União entre Boeing e Embraer fortalece ambas as empresas na concorrência com a Airbus/Bombardier; golden share pode manter aspectos estratégicos para o País
Por Shailon Ian
Há alguns meses foi anunciada a parceria entre a Airbus – gigante aeroespacial europeia – e a Bombardier, concorrente canadense da Embraer. Naquela oportunidade foi comentado que a fusão entre as operações – no caso específico na linha CSeries – poderia colocar em risco o futuro da Embraer.
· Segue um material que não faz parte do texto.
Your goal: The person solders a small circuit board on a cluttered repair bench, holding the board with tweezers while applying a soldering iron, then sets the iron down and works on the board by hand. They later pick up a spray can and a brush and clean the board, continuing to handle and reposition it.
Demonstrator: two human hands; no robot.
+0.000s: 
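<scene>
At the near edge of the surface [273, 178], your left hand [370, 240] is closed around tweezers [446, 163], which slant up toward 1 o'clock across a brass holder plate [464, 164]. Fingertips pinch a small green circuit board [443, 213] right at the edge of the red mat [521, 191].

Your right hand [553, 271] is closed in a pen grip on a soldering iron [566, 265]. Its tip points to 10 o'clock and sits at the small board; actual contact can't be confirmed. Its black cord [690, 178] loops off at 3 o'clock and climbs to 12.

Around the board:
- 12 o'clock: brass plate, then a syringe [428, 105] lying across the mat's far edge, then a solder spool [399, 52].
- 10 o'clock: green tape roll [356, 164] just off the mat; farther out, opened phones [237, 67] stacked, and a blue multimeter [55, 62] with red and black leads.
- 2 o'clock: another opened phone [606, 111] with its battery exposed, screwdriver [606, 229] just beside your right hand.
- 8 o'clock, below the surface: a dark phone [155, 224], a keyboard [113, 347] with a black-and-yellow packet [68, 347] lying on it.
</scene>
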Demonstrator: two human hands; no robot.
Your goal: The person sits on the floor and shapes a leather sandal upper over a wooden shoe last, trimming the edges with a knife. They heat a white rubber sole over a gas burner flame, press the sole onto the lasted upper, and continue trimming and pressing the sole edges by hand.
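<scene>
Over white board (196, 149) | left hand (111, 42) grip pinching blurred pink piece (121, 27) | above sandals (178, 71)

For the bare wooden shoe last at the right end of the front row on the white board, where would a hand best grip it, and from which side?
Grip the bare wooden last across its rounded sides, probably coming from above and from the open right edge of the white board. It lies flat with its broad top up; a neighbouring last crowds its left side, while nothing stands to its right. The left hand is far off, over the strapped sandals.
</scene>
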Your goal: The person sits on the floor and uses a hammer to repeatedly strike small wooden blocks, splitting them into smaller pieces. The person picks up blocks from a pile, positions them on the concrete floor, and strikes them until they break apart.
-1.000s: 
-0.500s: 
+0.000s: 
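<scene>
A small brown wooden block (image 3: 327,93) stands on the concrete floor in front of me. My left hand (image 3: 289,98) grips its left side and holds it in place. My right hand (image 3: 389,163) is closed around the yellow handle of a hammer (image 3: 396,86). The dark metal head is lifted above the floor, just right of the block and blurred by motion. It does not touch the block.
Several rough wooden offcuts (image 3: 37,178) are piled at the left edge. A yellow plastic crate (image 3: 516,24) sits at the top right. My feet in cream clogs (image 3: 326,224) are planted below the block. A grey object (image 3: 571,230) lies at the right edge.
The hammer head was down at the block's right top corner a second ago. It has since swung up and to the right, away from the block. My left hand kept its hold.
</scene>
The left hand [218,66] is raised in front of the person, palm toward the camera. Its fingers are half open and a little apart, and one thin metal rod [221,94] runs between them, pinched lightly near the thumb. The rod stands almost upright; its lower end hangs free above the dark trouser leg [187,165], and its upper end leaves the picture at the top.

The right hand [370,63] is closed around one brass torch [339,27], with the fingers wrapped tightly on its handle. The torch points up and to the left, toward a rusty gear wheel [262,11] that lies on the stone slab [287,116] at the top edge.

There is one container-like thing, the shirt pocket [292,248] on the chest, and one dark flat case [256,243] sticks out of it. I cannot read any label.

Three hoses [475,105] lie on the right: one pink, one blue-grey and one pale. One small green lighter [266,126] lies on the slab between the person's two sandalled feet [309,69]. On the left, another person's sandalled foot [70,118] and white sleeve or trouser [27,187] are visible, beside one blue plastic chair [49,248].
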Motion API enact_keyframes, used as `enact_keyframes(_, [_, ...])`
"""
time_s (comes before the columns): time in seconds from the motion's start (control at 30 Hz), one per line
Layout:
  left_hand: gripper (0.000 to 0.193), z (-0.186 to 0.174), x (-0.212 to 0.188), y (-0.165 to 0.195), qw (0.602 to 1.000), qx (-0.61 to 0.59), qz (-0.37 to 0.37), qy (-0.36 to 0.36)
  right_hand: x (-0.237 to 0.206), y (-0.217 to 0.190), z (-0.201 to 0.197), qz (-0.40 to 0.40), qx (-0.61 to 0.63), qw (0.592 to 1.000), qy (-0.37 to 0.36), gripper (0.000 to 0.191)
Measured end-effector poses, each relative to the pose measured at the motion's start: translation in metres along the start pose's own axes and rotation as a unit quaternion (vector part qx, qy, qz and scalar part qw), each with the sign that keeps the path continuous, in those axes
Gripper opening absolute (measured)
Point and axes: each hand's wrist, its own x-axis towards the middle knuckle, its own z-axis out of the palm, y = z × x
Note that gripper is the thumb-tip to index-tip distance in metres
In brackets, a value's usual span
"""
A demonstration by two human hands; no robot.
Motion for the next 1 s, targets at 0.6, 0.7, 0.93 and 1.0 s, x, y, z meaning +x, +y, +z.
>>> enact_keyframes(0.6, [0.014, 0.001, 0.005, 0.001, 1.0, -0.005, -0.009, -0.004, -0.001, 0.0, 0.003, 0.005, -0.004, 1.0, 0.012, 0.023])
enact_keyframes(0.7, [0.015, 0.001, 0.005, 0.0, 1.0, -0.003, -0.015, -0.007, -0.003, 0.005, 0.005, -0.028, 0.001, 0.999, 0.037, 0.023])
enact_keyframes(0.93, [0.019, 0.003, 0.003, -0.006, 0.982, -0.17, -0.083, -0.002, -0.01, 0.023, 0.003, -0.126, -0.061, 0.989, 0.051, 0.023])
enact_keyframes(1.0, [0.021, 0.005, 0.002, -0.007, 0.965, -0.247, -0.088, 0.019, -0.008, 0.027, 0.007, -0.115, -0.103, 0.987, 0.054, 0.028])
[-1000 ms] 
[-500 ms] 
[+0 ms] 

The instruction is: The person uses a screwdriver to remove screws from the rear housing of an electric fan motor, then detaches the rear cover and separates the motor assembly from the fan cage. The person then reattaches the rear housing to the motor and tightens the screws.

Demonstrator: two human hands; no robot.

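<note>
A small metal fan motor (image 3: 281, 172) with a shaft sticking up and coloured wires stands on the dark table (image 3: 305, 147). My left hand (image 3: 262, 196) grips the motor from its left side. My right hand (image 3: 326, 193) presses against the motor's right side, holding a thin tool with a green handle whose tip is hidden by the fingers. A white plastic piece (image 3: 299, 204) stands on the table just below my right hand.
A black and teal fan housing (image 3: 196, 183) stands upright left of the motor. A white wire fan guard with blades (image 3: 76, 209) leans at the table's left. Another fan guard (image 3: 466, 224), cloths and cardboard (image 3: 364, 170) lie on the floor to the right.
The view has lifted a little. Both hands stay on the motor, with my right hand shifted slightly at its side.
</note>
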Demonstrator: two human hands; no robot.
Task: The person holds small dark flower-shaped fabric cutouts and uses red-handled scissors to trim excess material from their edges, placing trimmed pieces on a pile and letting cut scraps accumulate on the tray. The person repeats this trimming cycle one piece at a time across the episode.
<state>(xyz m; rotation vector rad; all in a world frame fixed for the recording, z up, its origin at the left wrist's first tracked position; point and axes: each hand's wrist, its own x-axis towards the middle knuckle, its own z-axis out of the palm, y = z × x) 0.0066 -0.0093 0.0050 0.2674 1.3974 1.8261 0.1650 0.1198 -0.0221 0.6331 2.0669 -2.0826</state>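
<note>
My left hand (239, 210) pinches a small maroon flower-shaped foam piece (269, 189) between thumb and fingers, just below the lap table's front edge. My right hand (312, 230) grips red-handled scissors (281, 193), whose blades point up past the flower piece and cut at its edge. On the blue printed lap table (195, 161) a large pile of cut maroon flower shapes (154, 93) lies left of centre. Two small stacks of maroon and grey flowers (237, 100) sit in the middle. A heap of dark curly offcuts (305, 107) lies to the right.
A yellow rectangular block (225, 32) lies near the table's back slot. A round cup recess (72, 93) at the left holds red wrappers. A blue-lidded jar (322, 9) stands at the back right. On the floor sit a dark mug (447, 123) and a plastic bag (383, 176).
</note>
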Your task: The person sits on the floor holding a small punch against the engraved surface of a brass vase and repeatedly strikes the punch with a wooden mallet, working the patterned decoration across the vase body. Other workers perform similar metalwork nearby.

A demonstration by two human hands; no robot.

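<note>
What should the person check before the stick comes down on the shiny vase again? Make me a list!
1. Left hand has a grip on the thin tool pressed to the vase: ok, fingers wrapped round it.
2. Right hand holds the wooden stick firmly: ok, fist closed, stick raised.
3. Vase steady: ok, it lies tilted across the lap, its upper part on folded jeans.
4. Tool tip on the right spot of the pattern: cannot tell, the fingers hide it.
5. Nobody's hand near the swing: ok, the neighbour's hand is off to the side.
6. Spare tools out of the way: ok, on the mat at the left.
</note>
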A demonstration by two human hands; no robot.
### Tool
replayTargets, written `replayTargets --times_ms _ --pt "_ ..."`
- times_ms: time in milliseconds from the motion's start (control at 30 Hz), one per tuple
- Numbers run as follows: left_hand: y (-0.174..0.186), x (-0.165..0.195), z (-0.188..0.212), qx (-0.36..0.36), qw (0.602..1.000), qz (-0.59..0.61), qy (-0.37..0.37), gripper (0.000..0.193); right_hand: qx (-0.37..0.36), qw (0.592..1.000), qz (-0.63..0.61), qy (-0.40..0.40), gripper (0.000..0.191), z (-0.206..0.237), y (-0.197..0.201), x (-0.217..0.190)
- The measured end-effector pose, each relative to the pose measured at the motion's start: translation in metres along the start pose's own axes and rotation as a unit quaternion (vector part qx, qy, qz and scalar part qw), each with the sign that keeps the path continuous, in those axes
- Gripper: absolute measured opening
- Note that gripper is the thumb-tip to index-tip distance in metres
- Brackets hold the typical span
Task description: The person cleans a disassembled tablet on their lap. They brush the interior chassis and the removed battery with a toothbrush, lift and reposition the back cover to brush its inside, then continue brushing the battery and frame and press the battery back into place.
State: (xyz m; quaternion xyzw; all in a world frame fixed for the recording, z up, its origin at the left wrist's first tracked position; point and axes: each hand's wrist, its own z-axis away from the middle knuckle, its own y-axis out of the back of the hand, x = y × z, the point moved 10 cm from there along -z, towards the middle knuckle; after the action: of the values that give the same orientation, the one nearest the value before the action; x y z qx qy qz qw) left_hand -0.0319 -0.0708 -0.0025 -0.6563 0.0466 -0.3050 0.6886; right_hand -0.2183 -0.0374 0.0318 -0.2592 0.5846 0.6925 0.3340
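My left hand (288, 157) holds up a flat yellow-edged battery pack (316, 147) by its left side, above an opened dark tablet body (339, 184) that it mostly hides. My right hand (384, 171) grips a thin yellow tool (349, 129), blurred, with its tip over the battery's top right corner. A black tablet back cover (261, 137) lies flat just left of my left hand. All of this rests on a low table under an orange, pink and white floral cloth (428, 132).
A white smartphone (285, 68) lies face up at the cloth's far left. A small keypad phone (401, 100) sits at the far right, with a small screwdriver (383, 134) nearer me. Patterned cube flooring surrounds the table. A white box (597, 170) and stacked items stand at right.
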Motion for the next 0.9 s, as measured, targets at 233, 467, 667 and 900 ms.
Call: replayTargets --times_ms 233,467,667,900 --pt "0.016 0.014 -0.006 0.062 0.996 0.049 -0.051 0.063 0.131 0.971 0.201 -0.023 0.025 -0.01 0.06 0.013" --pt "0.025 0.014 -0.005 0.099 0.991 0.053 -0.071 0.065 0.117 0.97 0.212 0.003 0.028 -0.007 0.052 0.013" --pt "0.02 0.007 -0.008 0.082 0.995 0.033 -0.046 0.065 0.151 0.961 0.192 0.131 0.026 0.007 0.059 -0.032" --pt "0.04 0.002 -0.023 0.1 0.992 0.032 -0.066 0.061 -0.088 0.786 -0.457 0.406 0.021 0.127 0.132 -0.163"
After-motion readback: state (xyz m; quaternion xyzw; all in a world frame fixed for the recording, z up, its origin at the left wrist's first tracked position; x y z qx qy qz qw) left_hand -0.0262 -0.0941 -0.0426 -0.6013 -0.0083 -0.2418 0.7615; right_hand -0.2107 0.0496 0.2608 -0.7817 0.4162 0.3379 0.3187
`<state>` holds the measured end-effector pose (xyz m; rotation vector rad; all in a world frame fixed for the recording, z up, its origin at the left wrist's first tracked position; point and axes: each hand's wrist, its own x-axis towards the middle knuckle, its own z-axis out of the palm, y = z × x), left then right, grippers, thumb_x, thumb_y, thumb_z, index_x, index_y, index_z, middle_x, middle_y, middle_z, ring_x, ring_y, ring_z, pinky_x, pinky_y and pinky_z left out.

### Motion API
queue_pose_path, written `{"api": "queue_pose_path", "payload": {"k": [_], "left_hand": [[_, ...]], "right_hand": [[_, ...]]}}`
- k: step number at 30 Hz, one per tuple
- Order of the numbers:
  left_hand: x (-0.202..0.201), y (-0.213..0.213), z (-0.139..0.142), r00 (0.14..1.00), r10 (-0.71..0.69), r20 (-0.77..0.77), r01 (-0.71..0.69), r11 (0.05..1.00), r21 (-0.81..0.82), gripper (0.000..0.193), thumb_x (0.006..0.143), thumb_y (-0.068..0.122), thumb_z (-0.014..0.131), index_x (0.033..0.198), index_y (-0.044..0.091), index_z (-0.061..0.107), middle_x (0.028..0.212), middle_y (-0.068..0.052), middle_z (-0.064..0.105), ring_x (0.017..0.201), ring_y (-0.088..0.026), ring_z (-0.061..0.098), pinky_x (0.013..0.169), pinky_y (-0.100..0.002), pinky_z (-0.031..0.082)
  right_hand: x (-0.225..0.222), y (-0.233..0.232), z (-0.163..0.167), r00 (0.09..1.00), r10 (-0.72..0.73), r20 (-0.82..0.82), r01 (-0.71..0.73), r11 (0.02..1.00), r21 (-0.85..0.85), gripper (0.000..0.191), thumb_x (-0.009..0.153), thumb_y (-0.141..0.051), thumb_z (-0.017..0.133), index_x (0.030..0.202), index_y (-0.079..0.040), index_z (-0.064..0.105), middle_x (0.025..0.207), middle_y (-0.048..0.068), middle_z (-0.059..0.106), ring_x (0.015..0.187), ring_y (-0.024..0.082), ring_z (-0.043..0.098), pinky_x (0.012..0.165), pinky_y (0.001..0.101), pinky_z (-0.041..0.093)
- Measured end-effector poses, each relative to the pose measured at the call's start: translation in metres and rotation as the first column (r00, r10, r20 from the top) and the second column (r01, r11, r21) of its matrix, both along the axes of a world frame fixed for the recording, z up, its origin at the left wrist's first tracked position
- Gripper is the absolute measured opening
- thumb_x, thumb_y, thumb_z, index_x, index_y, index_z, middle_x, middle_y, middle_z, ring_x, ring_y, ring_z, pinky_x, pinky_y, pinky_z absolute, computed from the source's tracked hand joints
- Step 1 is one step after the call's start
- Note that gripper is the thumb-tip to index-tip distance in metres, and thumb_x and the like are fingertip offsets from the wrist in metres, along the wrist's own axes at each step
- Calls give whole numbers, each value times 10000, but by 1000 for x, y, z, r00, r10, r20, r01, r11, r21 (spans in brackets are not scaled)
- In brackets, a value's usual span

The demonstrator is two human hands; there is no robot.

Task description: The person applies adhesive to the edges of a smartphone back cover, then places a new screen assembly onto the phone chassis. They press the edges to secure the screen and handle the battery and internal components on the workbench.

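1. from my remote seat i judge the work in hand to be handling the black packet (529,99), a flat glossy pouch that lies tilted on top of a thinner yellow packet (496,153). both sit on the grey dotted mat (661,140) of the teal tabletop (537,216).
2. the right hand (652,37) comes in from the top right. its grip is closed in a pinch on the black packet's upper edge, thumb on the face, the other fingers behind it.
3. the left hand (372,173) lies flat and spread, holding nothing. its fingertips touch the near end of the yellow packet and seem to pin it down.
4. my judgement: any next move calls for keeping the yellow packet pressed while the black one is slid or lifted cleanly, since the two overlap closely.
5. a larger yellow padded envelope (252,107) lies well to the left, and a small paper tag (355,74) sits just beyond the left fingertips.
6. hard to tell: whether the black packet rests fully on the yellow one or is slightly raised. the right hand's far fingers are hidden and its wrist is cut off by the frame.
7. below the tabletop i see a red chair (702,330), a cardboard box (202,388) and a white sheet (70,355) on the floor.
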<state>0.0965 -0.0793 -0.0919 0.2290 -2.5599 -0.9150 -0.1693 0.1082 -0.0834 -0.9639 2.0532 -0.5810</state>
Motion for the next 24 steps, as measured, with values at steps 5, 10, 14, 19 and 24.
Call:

A indústria aeronáutica se caracteriza por seu caráter de capital intensivo. O acesso a linhas de financiamento e a projetos de desenvolvimento na área de defesa tem um papel importante na capacidade de investimento e desenvolvimento de novos produtos pelos fabricantes.
E hoje Airbus e Boeing representam o que há de mais expressivo nesse mercado, competindo pedido a pedido pela preferência de governos e de empresas aéreas.
Até mesmo em função disso a Embraer se desenvolveu em outro nicho. Ao focar de maneira inteligente na fabricação de aeronaves para a aviação regional – muitas delas feeders das grandes linhas aéreas – e, posteriormente, desenvolver sua linha vencedora de aviões de negócios, a empresa se manteve distante da briga dos dois pesos pesados do setor e se transformou em campeã da sua liga.
Líder nos dois segmentos, a Embraer desenvolveu métodos de produção que revolucionaram o setor. Sua estrutura de produção compartilhada hoje é estudada em cursos de MBA, e o sucesso do seu turnaround desde sua privatização se transformou em um case.
A união com a Boeing – total ou parcial – é um caminho natural e, de certa forma, esperado. Não há como a Embraer competir no longo prazo com um gigante do nível da Airbus sem que ela mesma se associe a outro gigante.
Além disso, para a Boeing também é importante essa associação, pois desde outubro sua concorrente oferece uma linha de produtos completa, desde o jato regional até os transcontinentais.
Dessa forma, a união da Boeing e Embraer é o típico negócio no qual ambas as empresas têm a ganhar.
A Embraer ganha acesso às tecnologias, capacidade de investimento e financiamento, além da experiência da Boeing em lidar com o mercado de defesa norte-americano, eventualmente abrindo portas para o jato de transporte militar da empresa brasileira, o KC-390. E a Boeing ganha uma linha completa da líder incontestável no segmento de jatos regionais e líder no mercado de aviões de negócios, como o Phenom 300.
Se do ponto de vista econômico a associação faz sentido, algum cuidado é necessário quando se faz uma avaliação estratégica e dos interesses nacionais do Brasil.
A Embraer é o centro de um importante polo de desenvolvimento tecnológico no País. Existe todo um sistema de indústrias e empresas de tecnologia que funcionam no entorno da sede da empresa em São José dos Campos.
A transferência das linhas de produção ou de pesquisa para outro país seria devastador para as ambições aeroespaciais nacionais.
A existência da golden share oferece a possibilidade de estes aspectos serem abordados na negociação. Para o Brasil também será importante essa fusão ou parceria, mas alguns aspectos estratégicos importantes devem ser abordados e precisam constar do acordo.
Cabe aos negociadores agir com sabedoria, utilizando o que há de melhor na golden share sem inviabilizar o negócio.
Aqui não cabe nenhum viés nacionalista, nem a briga coxinhas x mortadelas. Sem a união a Boeing pode decidir desenvolver sua própria linha e aí a Embraer, que por anos evitou a briga com as gigantes da aeronáutica, pode ter que lutar contra as duas simultaneamente.
Com isso em mente, o governo deve buscar garantias razoáveis, mas não deve se transformar em um fardo: afinal, um bom projeto aeronáutico não tem nenhum grama desnecessário.
Sobre o autor: Engenheiro aeronáutico formado pelo ITA e presidente da Vinci Aeronáutica.